◆ **TASK REQUIREMENTS**:
Return exactly those lines of the material below that fall between the line holding "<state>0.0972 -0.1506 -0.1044" and the line holding "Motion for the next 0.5", inclusive.

◆ **TASK MATERIAL**:

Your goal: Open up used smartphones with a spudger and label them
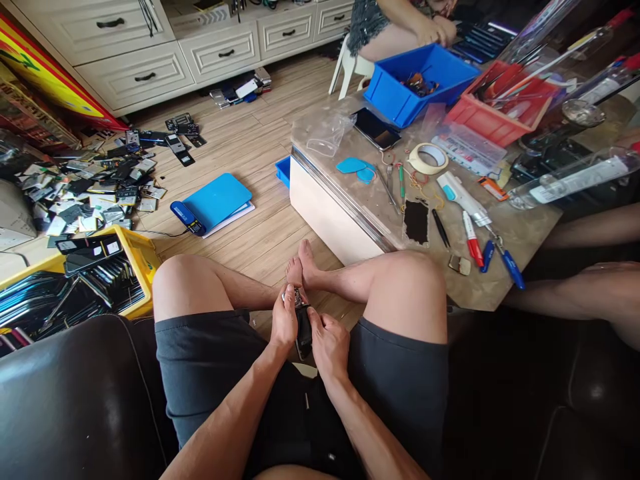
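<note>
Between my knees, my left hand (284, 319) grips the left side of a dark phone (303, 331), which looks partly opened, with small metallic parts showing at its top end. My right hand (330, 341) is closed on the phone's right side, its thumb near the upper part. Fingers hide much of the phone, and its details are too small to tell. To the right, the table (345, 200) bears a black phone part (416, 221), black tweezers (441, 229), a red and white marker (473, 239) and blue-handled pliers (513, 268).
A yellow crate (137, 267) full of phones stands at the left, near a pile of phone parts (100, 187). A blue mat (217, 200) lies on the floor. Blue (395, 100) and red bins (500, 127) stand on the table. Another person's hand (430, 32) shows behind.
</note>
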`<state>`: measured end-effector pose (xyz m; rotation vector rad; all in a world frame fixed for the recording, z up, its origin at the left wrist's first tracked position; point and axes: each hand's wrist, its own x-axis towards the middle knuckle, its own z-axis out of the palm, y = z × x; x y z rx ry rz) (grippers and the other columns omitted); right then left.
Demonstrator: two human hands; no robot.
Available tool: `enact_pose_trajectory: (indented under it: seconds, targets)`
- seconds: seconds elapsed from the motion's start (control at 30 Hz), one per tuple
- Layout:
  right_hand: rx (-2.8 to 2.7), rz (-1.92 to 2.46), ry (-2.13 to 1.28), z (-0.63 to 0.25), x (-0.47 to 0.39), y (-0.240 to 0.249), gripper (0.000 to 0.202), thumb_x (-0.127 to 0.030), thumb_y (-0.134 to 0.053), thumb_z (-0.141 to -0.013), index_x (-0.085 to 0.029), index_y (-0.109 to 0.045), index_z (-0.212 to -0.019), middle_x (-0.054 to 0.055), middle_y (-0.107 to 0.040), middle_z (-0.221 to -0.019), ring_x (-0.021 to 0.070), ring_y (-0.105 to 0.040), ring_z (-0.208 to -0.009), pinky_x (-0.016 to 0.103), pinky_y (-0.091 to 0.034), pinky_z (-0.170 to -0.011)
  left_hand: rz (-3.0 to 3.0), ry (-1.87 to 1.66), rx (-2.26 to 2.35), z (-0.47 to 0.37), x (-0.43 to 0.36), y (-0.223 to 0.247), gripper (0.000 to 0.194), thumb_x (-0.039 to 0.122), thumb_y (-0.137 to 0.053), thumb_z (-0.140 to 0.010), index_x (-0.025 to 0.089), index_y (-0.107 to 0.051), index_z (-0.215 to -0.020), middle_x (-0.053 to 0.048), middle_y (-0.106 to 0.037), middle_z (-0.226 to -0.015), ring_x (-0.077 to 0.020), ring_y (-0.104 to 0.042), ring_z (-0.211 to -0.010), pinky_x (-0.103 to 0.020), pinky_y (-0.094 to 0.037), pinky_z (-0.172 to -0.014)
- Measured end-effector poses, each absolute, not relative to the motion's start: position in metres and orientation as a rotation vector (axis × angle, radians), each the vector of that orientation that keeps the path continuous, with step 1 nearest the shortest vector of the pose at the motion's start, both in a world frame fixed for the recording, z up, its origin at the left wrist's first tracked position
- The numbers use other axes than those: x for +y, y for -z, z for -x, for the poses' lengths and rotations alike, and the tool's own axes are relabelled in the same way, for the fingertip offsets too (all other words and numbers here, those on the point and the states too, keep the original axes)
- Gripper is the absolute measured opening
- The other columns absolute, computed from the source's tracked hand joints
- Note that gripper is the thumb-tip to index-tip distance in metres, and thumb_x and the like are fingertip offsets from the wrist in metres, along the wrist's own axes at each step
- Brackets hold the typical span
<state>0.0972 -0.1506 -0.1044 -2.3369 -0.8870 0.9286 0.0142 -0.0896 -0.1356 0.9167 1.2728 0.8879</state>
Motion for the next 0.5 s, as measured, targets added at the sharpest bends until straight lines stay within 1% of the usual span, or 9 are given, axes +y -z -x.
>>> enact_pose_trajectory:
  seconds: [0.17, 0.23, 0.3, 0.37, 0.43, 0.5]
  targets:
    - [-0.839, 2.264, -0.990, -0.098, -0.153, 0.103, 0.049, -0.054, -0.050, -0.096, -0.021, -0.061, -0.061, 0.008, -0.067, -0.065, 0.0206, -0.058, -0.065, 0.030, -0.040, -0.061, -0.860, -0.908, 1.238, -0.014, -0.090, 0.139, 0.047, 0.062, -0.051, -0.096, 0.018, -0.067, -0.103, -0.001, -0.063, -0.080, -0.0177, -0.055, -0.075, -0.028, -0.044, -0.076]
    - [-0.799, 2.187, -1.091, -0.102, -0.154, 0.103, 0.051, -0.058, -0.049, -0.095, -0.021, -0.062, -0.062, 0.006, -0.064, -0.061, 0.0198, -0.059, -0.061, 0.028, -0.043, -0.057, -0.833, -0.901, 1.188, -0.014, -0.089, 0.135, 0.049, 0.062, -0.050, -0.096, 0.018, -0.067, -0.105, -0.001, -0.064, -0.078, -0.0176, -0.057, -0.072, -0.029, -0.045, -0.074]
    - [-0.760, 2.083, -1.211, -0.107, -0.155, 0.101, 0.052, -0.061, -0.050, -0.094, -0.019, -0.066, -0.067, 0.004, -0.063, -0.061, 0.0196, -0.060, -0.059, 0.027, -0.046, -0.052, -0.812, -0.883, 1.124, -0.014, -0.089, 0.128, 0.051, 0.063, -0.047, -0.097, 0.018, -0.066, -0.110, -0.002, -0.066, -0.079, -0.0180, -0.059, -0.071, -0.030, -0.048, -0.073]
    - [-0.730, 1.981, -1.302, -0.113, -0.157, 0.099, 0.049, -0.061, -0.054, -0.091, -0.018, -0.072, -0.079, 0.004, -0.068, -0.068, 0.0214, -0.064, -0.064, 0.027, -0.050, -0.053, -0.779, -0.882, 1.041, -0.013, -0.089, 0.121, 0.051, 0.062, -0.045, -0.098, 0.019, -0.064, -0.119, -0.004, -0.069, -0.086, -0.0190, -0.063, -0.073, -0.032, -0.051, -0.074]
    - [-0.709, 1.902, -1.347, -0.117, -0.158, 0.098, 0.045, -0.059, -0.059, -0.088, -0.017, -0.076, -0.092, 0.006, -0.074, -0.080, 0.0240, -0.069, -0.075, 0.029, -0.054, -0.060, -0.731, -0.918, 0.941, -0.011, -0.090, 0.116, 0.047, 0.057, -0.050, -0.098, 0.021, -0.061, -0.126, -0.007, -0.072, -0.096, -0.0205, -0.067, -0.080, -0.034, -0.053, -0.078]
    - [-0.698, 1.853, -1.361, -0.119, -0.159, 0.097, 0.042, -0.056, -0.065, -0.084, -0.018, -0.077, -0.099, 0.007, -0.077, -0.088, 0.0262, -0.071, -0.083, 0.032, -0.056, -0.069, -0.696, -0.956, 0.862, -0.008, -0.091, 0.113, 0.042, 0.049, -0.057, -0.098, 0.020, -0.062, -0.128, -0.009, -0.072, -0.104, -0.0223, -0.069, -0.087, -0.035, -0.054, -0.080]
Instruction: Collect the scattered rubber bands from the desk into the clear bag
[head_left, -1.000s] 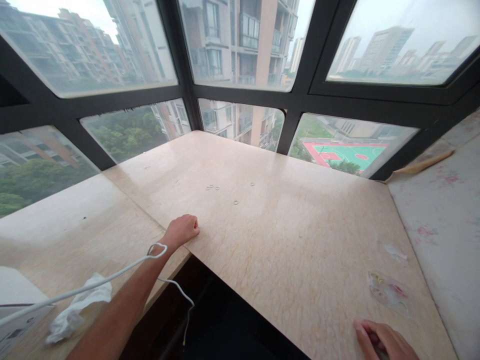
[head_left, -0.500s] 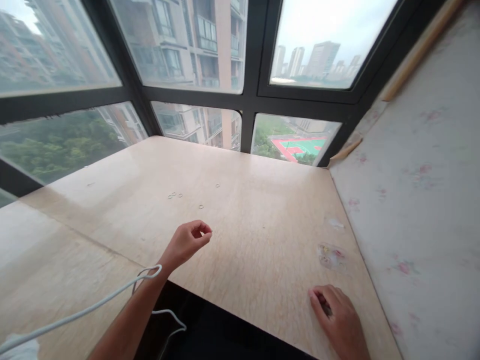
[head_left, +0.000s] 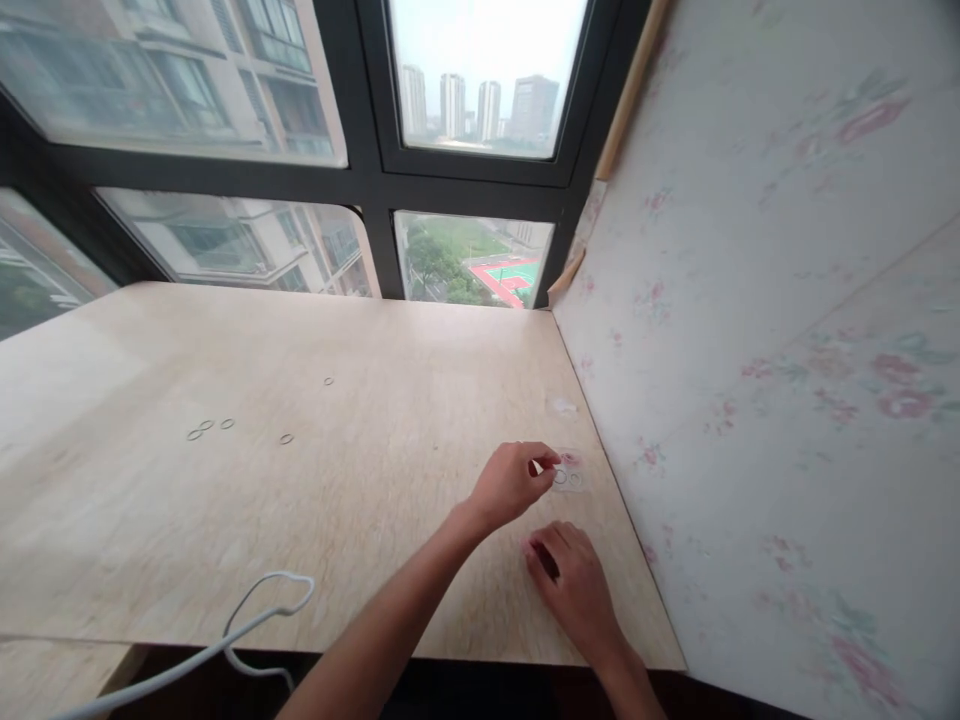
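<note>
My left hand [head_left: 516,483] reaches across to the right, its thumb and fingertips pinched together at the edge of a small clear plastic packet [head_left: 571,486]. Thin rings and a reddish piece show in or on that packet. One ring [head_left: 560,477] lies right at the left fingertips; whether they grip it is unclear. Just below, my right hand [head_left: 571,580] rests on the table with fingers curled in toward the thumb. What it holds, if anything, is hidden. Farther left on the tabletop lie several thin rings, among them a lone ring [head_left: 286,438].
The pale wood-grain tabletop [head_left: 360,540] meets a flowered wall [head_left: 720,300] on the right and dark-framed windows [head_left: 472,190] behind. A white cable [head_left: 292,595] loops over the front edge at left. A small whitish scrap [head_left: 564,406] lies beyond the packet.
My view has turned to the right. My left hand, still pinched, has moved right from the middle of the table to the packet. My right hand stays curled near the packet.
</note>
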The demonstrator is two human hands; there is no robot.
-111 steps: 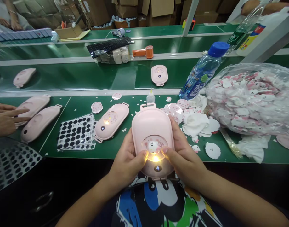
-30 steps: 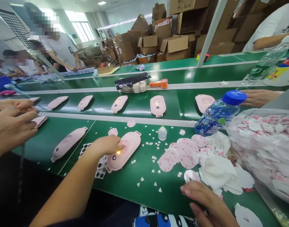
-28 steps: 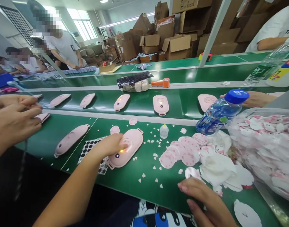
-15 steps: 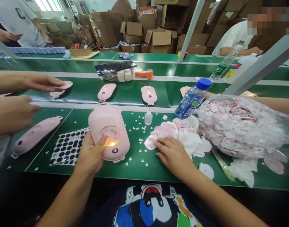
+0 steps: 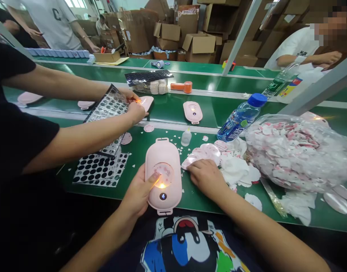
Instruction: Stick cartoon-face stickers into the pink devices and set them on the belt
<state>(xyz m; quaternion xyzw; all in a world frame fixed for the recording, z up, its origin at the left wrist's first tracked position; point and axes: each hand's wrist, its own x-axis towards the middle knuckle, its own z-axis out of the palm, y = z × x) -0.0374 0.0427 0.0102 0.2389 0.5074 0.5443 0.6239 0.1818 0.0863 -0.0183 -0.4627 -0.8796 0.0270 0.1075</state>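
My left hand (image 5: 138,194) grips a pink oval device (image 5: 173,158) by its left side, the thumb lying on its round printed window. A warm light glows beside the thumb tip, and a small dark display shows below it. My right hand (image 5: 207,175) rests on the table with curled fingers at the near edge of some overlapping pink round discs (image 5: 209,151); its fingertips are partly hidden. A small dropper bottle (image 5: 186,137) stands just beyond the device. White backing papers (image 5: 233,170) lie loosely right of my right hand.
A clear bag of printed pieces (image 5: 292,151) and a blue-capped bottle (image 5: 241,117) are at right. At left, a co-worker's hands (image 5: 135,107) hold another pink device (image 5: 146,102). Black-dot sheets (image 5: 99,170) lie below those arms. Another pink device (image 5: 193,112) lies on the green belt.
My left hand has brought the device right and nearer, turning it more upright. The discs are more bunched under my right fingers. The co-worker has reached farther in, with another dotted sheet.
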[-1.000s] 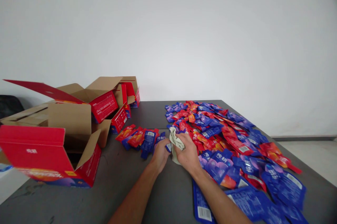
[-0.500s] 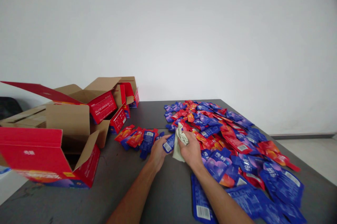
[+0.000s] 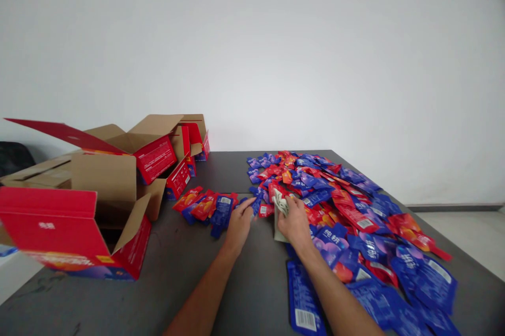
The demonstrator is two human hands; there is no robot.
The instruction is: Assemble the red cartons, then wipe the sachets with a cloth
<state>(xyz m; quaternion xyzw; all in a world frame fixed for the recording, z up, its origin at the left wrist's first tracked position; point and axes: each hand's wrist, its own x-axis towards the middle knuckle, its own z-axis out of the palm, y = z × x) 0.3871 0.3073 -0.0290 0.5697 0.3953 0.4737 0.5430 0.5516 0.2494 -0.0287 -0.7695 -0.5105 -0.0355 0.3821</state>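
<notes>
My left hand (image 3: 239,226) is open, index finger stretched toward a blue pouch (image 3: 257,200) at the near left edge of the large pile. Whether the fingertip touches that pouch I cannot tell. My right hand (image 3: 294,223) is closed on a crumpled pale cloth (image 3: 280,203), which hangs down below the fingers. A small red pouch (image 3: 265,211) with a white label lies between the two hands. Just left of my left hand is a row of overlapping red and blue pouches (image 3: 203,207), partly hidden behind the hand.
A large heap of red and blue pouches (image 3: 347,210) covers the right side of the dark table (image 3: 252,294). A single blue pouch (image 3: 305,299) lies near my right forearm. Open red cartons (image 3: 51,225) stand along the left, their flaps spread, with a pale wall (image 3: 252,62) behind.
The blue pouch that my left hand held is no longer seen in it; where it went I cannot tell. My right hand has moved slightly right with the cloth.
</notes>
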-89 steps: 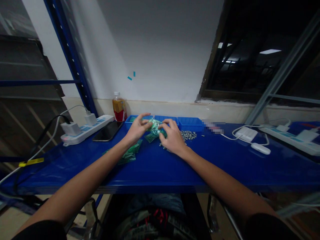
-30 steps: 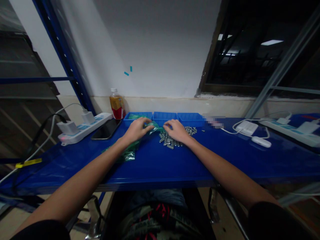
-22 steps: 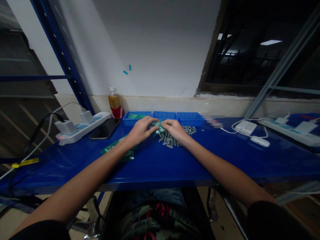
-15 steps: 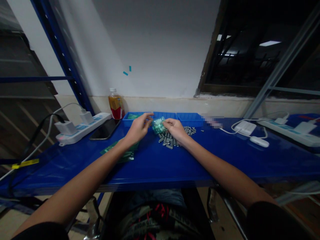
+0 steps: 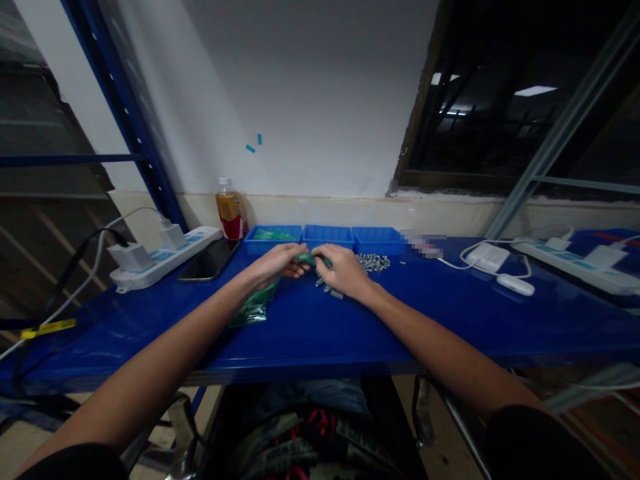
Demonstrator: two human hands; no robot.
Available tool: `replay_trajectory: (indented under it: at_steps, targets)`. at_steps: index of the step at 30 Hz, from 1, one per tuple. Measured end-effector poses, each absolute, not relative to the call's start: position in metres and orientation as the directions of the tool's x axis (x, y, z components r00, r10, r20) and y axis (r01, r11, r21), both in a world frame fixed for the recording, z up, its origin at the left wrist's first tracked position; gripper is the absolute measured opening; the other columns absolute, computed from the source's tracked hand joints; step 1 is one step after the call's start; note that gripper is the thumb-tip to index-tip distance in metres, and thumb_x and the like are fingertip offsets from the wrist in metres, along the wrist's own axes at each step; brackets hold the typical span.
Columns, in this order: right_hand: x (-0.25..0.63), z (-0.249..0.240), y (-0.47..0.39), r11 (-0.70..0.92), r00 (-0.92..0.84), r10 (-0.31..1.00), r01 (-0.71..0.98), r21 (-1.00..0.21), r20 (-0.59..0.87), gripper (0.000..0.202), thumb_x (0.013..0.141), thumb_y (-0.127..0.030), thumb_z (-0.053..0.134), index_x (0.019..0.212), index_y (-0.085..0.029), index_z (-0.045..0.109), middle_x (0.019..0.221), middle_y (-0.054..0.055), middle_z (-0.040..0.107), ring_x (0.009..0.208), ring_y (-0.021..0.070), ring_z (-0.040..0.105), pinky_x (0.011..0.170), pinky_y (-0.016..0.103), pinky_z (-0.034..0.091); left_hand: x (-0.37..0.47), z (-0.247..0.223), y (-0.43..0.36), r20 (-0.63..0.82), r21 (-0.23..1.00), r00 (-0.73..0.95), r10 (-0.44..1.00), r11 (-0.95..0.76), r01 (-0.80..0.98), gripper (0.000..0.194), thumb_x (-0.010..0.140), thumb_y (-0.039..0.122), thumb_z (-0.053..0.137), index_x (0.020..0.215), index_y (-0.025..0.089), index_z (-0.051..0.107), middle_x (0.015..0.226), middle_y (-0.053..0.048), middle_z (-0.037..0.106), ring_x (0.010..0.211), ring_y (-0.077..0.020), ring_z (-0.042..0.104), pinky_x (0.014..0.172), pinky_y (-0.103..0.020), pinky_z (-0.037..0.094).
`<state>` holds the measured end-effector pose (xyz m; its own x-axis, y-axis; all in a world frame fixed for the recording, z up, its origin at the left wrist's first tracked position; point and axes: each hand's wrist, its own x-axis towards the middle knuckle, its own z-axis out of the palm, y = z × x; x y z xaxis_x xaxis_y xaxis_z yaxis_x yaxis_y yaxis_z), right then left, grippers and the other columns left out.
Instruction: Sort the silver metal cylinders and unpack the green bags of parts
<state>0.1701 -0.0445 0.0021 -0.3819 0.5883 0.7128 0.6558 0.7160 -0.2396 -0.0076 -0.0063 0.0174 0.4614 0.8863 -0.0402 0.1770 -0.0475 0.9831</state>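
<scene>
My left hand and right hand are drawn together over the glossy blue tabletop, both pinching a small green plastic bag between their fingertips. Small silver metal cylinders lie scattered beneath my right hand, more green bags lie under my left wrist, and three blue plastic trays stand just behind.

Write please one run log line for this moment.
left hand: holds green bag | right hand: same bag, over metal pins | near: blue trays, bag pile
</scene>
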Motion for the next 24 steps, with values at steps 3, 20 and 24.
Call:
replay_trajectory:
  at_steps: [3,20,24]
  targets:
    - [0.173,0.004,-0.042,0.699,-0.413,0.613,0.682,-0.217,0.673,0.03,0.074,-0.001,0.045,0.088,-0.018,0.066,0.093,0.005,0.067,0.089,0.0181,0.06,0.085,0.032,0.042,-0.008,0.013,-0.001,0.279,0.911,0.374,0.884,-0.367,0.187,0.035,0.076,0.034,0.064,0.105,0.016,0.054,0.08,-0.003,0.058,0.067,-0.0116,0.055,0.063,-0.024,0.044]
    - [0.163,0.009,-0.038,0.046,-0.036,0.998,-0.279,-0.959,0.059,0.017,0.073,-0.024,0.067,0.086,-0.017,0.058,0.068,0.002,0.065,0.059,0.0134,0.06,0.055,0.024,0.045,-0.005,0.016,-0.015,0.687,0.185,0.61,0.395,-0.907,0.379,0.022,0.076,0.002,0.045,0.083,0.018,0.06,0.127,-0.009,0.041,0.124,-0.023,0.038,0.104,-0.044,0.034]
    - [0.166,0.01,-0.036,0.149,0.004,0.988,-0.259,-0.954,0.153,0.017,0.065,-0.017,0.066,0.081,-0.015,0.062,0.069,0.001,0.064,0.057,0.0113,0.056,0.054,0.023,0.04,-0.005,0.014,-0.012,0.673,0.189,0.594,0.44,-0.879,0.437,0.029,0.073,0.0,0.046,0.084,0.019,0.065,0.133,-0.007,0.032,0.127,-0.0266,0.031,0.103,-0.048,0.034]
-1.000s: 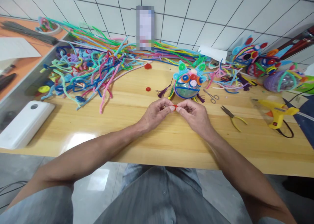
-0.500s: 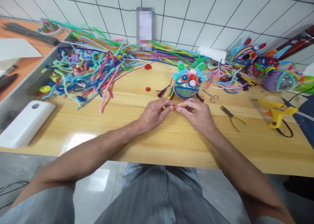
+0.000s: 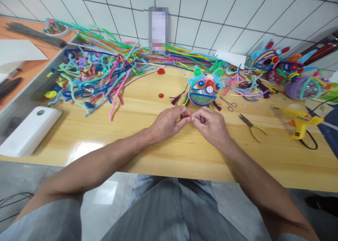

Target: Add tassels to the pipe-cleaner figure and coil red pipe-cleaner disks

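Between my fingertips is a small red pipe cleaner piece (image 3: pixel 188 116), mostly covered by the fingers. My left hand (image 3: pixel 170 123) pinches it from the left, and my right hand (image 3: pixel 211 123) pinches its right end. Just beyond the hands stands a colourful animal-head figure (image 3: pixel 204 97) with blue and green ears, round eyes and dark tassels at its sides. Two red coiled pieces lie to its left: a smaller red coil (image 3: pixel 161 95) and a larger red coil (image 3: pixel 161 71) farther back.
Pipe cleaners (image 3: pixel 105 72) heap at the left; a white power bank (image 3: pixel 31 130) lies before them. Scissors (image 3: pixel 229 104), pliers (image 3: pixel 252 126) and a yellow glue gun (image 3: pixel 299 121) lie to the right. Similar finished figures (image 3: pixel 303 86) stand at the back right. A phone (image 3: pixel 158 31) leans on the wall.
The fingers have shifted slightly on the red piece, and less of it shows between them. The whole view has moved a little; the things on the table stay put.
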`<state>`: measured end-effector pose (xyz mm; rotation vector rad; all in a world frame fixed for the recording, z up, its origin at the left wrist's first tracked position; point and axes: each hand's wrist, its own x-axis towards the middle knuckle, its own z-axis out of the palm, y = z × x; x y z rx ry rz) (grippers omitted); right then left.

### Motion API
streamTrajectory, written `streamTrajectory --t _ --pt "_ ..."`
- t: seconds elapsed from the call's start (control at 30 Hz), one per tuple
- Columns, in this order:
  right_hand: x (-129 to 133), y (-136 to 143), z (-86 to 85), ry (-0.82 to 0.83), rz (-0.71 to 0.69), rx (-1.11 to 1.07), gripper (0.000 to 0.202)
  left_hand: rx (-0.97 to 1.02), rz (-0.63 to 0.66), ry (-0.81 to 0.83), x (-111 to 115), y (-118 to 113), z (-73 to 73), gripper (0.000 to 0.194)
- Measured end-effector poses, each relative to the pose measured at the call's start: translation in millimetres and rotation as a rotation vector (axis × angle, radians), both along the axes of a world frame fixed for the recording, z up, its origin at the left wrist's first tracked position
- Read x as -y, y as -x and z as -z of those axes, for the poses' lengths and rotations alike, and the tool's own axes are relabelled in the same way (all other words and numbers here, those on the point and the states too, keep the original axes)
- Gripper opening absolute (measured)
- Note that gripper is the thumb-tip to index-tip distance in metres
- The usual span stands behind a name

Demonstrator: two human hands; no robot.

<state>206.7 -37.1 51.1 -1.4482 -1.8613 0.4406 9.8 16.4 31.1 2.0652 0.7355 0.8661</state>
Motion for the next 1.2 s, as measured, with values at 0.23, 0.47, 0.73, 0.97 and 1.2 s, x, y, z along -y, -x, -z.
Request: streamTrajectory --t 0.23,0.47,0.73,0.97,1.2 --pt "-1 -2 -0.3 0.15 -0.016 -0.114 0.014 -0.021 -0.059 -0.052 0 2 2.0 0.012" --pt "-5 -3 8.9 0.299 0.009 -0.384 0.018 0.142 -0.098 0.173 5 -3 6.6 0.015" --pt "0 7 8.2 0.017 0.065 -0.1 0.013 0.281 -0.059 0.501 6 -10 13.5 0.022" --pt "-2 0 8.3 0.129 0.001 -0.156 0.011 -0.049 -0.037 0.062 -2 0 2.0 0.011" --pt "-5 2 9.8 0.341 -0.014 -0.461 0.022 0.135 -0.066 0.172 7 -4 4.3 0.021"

◆ **ANSWER TO THIS EXERCISE**:
<state>0.0972 -0.1506 -0.1044 -2.3369 -0.8870 0.9286 0.0142 -0.0896 -0.1356 0.9167 1.2728 0.8879</state>
Motion for the next 0.5 s, as measured, targets added at the sharpest bends until straight lines stay within 1% of the usual span, or 9 are given, axes +y -z -x.

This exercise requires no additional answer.